Writing with the Australian Archive: Digital Posthuman Approaches to Australian Literature
Abstract
Non-Traditional Research Output (NTRO) Statement of Intent
Research Background
This practice-led research was written as part of a broader project into digital literary creative practice. This project explores the process of creating digital-born literature, i.e. works that depend on a computer to exist. It uses Italo Calvino’s Six memos for the Next Millennium as a means to produce digital literary works that renegotiate text and images through recombinant poetics.
Research Contribution
Building upon Natalie Harkin’s concept of archival-poetics, this work employs digital literary techniques to interrogate and navigate the Australian archive. The ‘icastic’ image of the camel is used to lighten and quickly navigate the posthuman weight of the archive. Following text-image practitioners such as W.G. Sebald and Ross Gibson, the initial ‘static’ work is reimagined using curatorial software, augmented reality, and recombinant poetics.
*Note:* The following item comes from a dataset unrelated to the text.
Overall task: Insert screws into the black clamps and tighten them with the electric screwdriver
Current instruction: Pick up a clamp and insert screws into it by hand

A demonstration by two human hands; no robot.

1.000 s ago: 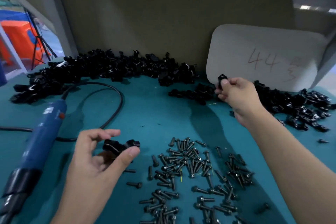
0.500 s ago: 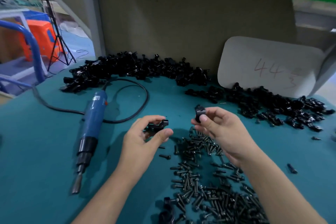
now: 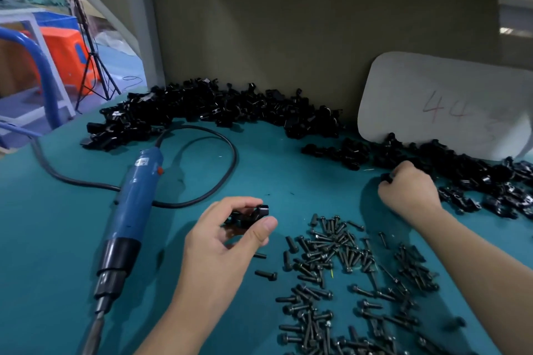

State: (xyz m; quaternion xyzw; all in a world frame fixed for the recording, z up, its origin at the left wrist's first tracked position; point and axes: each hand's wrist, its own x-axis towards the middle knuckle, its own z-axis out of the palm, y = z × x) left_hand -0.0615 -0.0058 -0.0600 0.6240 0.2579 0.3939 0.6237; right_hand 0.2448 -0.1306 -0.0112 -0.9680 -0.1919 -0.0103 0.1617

This makes a contribution to both Australian archival studies and Australia digital literary practice.
Research Significance
The significance of this work is its use of the icastic image as a prismatic symbol to navigate the posthuman weight of the archive. If the archive is both problematic and posthuman, then such creative research techniques are requisite. Traditional scholarly approaches are limited, so the implementation of creative practice that employs Calvino’s values and digital technologies are necessary to interrogate the archive and address the ‘grave consequences’ (Derrida’s proviso) that result from challenging the processes by which the archive has been established.